Pemilu sendiri sebagai ruang demokratis untuk menyisakan nilai-nilai positif bagi masa depan bangsa kita.
Karena itu, Bawaslu sebagai lembaga Penyelenggara Pemilu haruslah didukung, terutama dalam tugas pengawasan.
Meski gelombang program Bawaslu selama ini dianggap belum sepenuhnya mendobrak wilayah dan ruang pelanggaran yang secara terus menerus setiap kali Pemilu, namun kita tidak boleh langsung skeptis.
Mengapa? Sebab, masalah potensi pelanggaran Pemilu sangat kompleks. Pelanggaran administratif, pelanggaran kode etik dan pelanggaran pidana setiap tahun masih saja terjadi tentu dengan banyak faktor yang tidak saja karena kinerja Bawaslu.

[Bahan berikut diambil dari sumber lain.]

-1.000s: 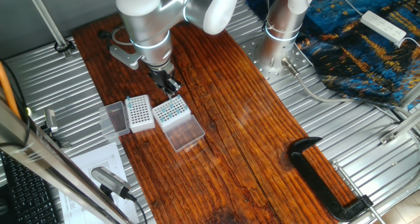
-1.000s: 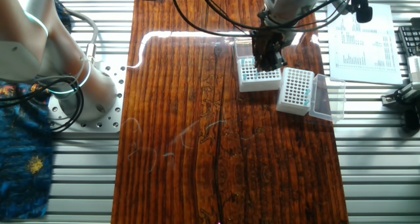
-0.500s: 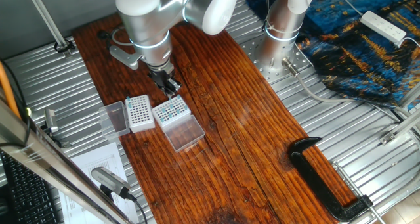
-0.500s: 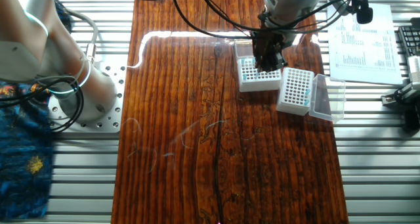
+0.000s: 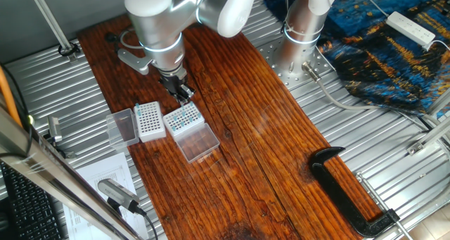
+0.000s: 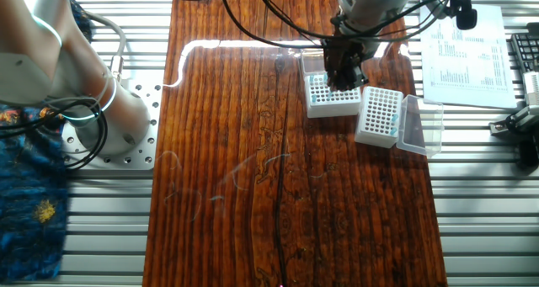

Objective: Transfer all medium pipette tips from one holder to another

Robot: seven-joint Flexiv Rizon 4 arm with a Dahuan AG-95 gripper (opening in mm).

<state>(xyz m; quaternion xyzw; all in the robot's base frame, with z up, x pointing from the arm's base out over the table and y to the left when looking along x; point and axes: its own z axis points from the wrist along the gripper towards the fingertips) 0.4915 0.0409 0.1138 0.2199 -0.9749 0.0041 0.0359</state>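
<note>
The clear-sided rack [image 5: 183, 118] [image 6: 329, 97] stands mid-table, its flat clear lid [image 5: 197, 143] folded open beside it. Teal pipette tips [image 5: 184, 116] dot its white grid. The opaque white-sided rack [image 5: 149, 120] [image 6: 379, 115] sits right next to it with its smoky lid [image 5: 123, 127] [image 6: 418, 125] open; teal tips [image 6: 381, 108] show in its holes too. My gripper [image 5: 184, 93] [image 6: 343, 78] points down over the clear-sided rack's edge nearest the arm, just above the grid. Its dark fingers stand close together; I cannot make out a gap or a tip between them.
A black clamp [image 5: 351, 191] lies at the wooden board's near right corner. Printed paper [image 6: 465, 47] and a grey tool [image 5: 116, 193] lie off the board beside the racks. The arm's base [image 5: 302, 29] stands at the board's far side, with a blue cloth [image 5: 394, 50] beyond.
</note>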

Kita sama-sama tahu bahwa metode dan pendekatan kerja Bawaslu tidak monolistis dan menjelma dalam bentuk partisipasi publik.
Sekali lagi bahwa Pengawas Pemilu sangat membutuhkan peran serta masyarakat. Kerja kolaborasi dalam pengawasan tentu sangat efektif untuk mencegah terjadinya pelanggaran dalam setiap tahapan Pemilu.

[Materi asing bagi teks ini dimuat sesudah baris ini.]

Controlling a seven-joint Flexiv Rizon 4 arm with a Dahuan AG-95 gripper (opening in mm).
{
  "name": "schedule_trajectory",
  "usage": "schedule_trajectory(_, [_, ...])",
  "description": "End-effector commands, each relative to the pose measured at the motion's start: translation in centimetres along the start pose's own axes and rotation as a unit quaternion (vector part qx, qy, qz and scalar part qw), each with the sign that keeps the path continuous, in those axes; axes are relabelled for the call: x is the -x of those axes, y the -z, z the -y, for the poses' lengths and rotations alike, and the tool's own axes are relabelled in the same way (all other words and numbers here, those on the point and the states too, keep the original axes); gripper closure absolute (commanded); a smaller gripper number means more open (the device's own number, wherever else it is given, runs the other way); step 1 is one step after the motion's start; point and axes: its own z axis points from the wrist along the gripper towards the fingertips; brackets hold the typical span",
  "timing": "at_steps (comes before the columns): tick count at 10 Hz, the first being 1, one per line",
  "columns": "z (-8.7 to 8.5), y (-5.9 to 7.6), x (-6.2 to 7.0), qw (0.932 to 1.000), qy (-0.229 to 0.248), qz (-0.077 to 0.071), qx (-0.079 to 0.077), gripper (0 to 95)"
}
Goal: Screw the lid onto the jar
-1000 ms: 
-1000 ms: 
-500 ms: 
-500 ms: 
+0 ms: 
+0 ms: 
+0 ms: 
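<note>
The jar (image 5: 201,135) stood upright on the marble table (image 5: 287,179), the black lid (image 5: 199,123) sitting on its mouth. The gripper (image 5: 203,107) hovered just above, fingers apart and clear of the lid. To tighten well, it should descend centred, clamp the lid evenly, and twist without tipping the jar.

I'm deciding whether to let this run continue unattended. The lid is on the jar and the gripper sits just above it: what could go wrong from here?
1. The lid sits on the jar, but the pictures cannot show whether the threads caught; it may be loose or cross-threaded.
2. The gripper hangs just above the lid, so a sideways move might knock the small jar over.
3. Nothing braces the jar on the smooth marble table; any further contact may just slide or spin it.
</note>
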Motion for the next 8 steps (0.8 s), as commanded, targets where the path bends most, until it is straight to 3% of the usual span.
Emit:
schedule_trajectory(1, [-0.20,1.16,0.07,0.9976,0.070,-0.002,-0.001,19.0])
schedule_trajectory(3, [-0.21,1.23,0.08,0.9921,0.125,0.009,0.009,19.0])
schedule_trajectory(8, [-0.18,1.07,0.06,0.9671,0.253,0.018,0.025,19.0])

Apalagi pengawasan partisipatif sudah diperintahkan dalam UU Nomor 7 tahun 2017 tentang Pemilihan Umum.
Pasal 448 ayat (3) menjelaskan: “Bahwa bentuk partisipasi masyarakat adalah a) tidak melakukan keberpihakan yang menguntungkan atau merugikan peserta pemilu, b) tidak mengganggu proses penyelenggaraan tahapan Pemilu, c) bertujuan meningkatkan partisipasi politik masyarakat secara luas, dan d) mendorong terwujudnya suasana yang kondusif bagi penyelenggaraan Pemilu yang aman, damai, tertib, dan lancar”.